On April 9, 2012, the Chair of the Ethics and Discipline Committee of the Utah Supreme Court entered an Order of Discipline: Public Reprimand against Bryan T. Adamson, for violation of Rules 1.4(a) (Communication), 1.4(b) (Communication), 1.5(b) (Fees), 1.16(b) (Declining or Terminating Representation), 1.16(d) (Declining or Terminating Representation), and 8.4(a) (Misconduct) of the Utah Rules of Professional Conduct.

In summary:
Mr. Adamson was retained to represent a client in a divorce. The fee agreement was signed by the client’s mother, who also paid the fee. The fee agreement was entitled “Stipulated Divorce Flat Fee Retainer Agreement.” The fee agreement provided that the case would be handled on a flat fee basis, but in the event of trial, the client would pay an hourly rate. Mr. Adamson filed the Petition for Divorce and later sent the client an invoice for an amount over and above the flat fee already paid. Prior to sending the bill, Mr. Adamson did not communicate to the client that he had converted the case from a flat fee to an hourly rate. Later Mr. Adamson told the client he would not complete the case until the fees were paid. Mr. Adamson eventually withdrew from the case. Mr. Adamson admitted that when he withdrew from the case there was only about thirty minutes of work left to do on the case to get the divorce finalized.

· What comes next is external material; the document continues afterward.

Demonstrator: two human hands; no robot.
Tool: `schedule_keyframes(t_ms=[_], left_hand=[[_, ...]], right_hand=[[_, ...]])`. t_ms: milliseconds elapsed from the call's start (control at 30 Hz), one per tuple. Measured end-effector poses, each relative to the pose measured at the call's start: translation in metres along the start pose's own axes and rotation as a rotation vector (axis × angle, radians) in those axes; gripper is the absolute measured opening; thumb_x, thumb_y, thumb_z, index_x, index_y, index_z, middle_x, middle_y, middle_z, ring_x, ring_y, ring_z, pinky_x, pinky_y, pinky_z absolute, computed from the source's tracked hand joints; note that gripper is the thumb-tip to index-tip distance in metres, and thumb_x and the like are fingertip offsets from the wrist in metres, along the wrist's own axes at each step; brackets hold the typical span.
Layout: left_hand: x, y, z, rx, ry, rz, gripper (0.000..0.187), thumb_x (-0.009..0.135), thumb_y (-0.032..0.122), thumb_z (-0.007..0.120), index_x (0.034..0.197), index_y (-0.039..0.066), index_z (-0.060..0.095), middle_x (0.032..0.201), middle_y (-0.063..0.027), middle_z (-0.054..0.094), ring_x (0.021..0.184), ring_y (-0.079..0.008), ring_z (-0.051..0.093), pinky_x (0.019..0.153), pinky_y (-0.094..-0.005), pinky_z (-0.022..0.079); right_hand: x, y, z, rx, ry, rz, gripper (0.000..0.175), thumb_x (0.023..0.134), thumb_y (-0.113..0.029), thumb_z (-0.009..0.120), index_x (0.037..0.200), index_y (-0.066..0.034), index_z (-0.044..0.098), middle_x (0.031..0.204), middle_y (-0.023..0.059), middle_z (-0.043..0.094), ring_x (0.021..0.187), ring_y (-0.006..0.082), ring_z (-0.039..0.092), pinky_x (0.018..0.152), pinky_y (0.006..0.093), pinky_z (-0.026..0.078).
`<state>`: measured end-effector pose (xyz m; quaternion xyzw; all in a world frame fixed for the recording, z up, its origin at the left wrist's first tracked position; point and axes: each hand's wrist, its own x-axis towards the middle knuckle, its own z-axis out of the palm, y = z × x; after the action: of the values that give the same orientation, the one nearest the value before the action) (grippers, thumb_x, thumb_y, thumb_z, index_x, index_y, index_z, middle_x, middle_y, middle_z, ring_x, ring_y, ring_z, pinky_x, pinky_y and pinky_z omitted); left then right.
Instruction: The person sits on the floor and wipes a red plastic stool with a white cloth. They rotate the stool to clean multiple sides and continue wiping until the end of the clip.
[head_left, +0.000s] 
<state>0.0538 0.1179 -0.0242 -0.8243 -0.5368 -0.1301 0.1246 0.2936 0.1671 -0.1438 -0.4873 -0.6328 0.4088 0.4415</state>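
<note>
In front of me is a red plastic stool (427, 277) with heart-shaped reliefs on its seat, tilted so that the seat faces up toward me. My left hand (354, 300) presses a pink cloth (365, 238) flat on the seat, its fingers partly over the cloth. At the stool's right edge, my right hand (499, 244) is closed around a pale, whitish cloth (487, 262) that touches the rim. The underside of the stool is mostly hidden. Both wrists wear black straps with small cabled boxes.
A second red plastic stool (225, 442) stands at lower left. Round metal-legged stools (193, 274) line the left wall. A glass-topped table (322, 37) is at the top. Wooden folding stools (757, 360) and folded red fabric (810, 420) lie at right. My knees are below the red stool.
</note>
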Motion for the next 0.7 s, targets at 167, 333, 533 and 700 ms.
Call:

On April 17, 2012, the Honorable Steven L. Hansen, Fourth District Court, entered an Order of Discipline: One Year Suspension suspending Earl B. Taylor from the practice of law for one year for violation of Rules 1.1 (Competence), 1.3 (Diligence), 1.4(a) (Communication), 1.15(a) (Safekeeping Property), 7.3(c) (Direct Contact with Prospective Clients), 8.1(b) (Bar Admission and Disciplinary Matters), and 8.4(a) (Misconduct) of the Utah Rules of Professional Conduct.

In summary:
Potential clients received a form letter from Mr. Taylor advertising Mr. Taylor’s bankruptcy-related services. The form letter indicated that Mr. Taylor could assist them in preventing foreclosure of their home. The phrase “Advertising Material” was not located on the form letter or the envelope. At their initial consultation, the clients paid Mr. Taylor money toward his advance fee and provided Mr. Taylor with a packet containing their asset and debt information. Later, when the clients sought to pay the remainder of the advance fee, Mr. Taylor asked them to deposit cash directly into his personal bank account. They deposited the money into his account. During the period of the representation, Mr. Taylor did not have a client trust account. Mr. Taylor also did not place the advance fee into a client trust account. The clients were expecting to pay the remaining balance at the next court date. Mr. Taylor filed a Petition for Chapter 7 Bankruptcy on behalf of the clients. The clients paid the filing fee. Later, the clients were notified that Mr. Taylor failed to submit numerous required documents to further their Bankruptcy. Mr. Taylor had to provide the documents or the Petition would be dismissed. Mr. Taylor failed to submit the documents and the Petition was dismissed. After learning of the dismissal, the clients confronted Mr. Taylor who agreed to re-file their Petition. A second Petition was filed. The Bankruptcy Court served Mr. Taylor with a Deficiency Notice identifying numerous documents that he had failed to provide. Later the client’s second Petition for Bankruptcy was dismissed. The clients contacted Mr. Taylor upon learning that their second Petition for Bankruptcy had been dismissed. Mr. Taylor indicated he would pay for and re-file the Petition for a third time. Mr. Taylor failed to file the third Petition for Bankruptcy. The clients repeatedly tried to communicate with Mr. Taylor. Mr. Taylor stopped responding to the client’s telephone calls and emails. The clients were forced to retain another attorney to complete their Bankruptcy. Mr. Taylor was served with a Notice of Informal Complaint (“NOIC”). Mr. Taylor failed to submit a response to the NOIC.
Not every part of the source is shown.